Certainly, the memory of the Israelites’ redemption is an eternal call within our Jewish tradition, and it is elevated throughout Passover as we are commanded not to eat leavened bread. But it is interesting that we are not commanded to eat hurriedly on this day as well.

In fact, the Talmud makes a point to share that the Passover offering in Egypt was eaten with haste, but the offering in later years was not (Babylonian Talmud, P’sachim 96a).

Professor Yosef Yerushalmi writes:

“In the course of a meal around the family table, ritual, liturgy, and even culinary elements are orchestrated to transmit a vital past from one generation to the next.
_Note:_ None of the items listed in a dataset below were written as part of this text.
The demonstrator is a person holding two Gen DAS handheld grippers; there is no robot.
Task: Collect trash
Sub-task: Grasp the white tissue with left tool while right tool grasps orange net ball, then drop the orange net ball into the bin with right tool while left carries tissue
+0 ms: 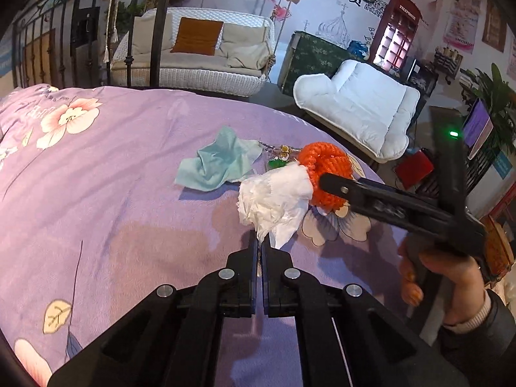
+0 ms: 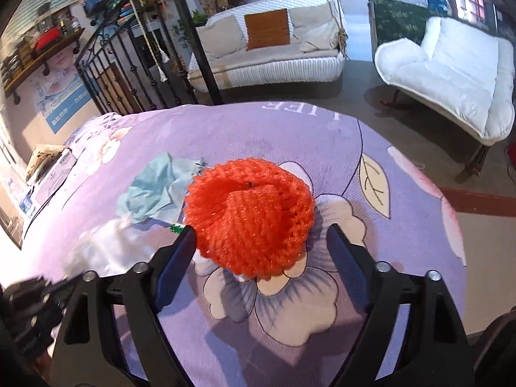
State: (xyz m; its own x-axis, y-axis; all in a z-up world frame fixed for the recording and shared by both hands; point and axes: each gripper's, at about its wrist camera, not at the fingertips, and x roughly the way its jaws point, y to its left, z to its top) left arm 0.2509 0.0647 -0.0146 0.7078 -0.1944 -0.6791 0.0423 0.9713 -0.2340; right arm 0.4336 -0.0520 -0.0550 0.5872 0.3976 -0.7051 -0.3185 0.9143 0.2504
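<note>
My left gripper (image 1: 260, 242) is shut on a crumpled white tissue (image 1: 277, 200) and holds it just above the purple floral bedspread (image 1: 129, 200). An orange foam fruit net (image 2: 250, 216) lies on the bedspread; it also shows in the left wrist view (image 1: 325, 164). My right gripper (image 2: 261, 235) is open with its fingers on either side of the net, not closed on it. A crumpled teal cloth (image 1: 219, 161) lies to the left of the net, also in the right wrist view (image 2: 154, 190). A small colourful wrapper (image 1: 280, 156) lies between the cloth and the net.
The bedspread (image 2: 322, 135) covers a bed with a black iron frame (image 1: 64, 48) at the far side. A white wicker swing sofa (image 1: 193, 54) and a white padded lounger (image 1: 361, 109) stand beyond the bed. A red bin (image 1: 412, 167) sits on the floor to the right.
</note>
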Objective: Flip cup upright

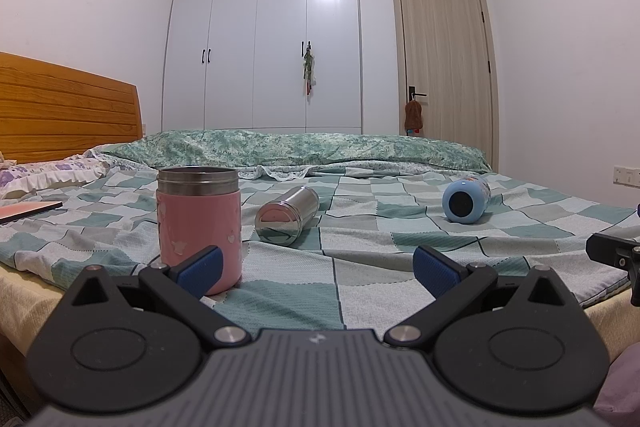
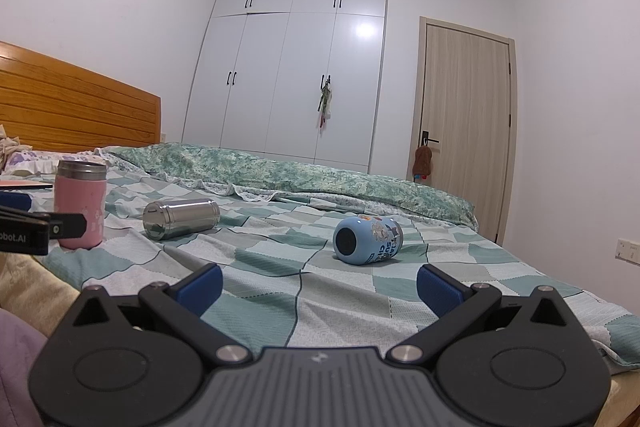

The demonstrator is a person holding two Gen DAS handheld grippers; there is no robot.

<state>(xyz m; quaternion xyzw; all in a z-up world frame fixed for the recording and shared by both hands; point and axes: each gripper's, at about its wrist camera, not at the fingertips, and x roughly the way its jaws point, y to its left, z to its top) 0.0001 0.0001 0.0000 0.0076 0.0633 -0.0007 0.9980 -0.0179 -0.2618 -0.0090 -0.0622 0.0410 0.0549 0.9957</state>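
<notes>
Three cups are on the checked bedsheet (image 1: 360,267). A pink cup (image 1: 199,227) with a steel rim stands upright, just behind my left gripper's left finger. A steel cup (image 1: 286,213) lies on its side, base toward me. A light blue cup (image 1: 464,201) with cartoon print lies on its side farther right. My left gripper (image 1: 316,271) is open and empty, low over the bed's near edge. My right gripper (image 2: 318,287) is open and empty, facing the blue cup (image 2: 366,240) from a short distance. The right wrist view also shows the pink cup (image 2: 80,205) and steel cup (image 2: 180,219).
A folded green floral quilt (image 1: 300,147) lies across the far side of the bed. A wooden headboard (image 1: 60,115) and pillow are at left, with a flat pink book (image 1: 28,209). A white wardrobe (image 1: 264,35) and a door (image 1: 444,63) stand behind.
</notes>
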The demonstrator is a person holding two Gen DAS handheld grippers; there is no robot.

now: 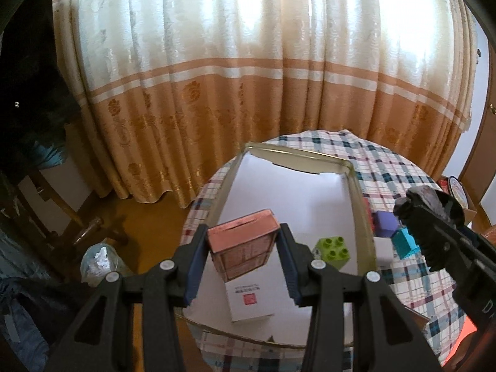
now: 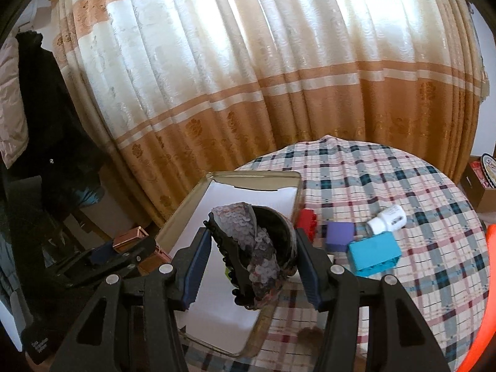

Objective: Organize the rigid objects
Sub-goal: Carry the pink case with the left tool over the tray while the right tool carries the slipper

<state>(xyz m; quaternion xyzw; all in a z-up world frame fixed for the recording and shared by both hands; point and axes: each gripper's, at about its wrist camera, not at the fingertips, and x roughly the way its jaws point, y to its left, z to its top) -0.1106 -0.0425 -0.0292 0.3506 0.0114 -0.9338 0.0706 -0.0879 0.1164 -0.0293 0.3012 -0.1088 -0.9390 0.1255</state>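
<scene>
Tongs in your left hand, the left gripper (image 1: 243,249), are pinching a small copper-pink box (image 1: 243,245), one pad on each side, and you hold it above the left part of a shallow metal tin (image 1: 361,198) lined with white paper. Inside that tin you can see a green building block (image 1: 333,249) near the right wall and a white card with red print (image 1: 249,299) lying flat under the held box. Your right gripper (image 2: 252,249) is clamped on a dark sequined shoe-like ornament (image 2: 257,248), which hangs tilted over the tin's right side. The tin sits at the left edge of a round table under a checked tablecloth (image 2: 403,192). On the cloth, just right of the tin, lie a red block (image 2: 308,218) touching the tin wall, a purple cube (image 2: 339,235), a turquoise block (image 2: 373,252) beside it, and a white plug-like piece (image 2: 387,218) a little further back. Behind the table hangs a cream and orange curtain (image 2: 279,77).
</scene>
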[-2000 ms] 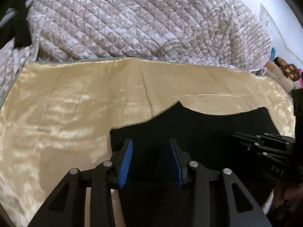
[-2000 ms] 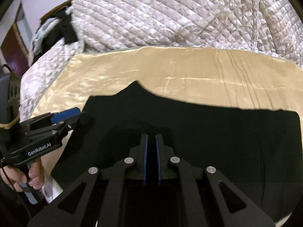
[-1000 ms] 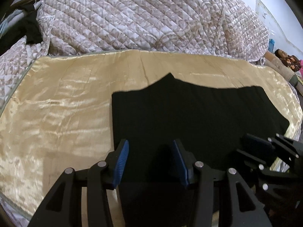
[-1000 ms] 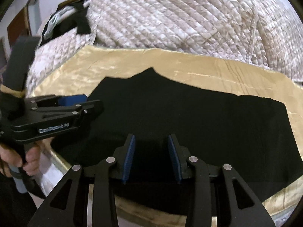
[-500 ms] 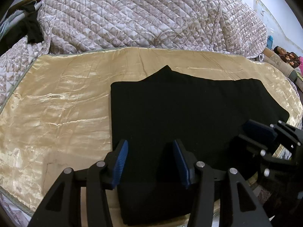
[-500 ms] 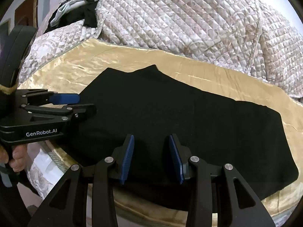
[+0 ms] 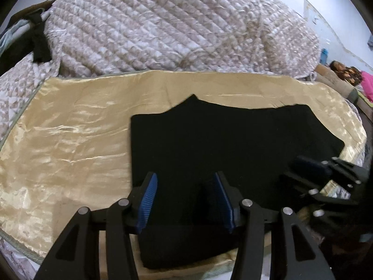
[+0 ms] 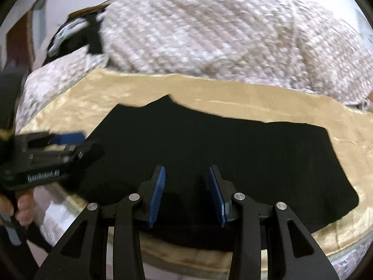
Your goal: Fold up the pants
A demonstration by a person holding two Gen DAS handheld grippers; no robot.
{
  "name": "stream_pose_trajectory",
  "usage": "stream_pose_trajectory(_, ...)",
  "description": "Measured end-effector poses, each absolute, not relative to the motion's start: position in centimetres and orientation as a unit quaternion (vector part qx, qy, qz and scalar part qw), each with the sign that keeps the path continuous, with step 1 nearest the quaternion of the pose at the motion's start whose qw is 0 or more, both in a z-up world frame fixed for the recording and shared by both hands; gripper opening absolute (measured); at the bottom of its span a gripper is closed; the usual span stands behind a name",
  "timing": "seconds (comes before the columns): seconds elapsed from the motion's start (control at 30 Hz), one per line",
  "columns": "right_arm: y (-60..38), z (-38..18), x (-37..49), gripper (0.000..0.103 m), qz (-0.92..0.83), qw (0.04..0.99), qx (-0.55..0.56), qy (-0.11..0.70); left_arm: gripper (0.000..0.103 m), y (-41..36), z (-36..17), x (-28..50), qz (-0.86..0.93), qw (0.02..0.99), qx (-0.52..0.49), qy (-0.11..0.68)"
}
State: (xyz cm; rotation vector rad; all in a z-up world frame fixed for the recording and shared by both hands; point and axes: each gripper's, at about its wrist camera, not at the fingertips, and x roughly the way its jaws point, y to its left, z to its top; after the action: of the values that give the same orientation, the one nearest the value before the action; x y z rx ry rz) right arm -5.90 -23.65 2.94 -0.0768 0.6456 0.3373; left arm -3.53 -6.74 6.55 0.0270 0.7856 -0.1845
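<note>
Black left gripper (image 8: 67, 144), "GenRobot" lettering

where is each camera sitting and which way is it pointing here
Left wrist: sits behind the open left gripper, looking forward and down over the black pants on the gold sheet; the right gripper shows at the right edge.
Right wrist: sits behind the open right gripper, facing the same way; the left gripper and a hand show at left.
Shared: pants, sheet, quilted blanket.
</note>
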Motion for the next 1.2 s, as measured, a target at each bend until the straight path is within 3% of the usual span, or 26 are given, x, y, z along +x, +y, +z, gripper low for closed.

The entire Seder is a symbolic enactment of a historical scenario… Both the language and the gesture are geared to spur, not so much a leap of memory as a fusion of past and present. Memory here is no longer recollection, which still preserves a sense of distance, but reactualization.” (Haggadah and History [Omaha: University of Nebraska Press, 2005], p. 15)

So how can we bring forward the memory of eating hurriedly with our loins girded, sandals on our feet, and staff in hand? Perhaps we can do this by remembering that all to often, this scene has replayed itself, both in our collective Jewish history and for our neighbors around the world.

We know that many people around the world are in a similar state as the Israelites were in Bo, preparing to leave their homes at a moment’s notice towards their redemption. While we are not commanded to eat hurriedly during our Passover meal, let us draw upon Parashat Bo’s call to “remember this day.” Let us remember that year after year, all to often, the situation the Israelites found themselves in is carried out in communities around the world every single day.

Rabbi Alexander writes, “When will redemption come? When we live with our ears, eyes, and hearts open; anxiously awaiting its signs; and prepared to follow them.”

As we remember the Passover offering and bring forward our collective memory of redemption from Egypt, let us open our ears, eyes, and hearts to help bring those who are in need, closer to their redemption.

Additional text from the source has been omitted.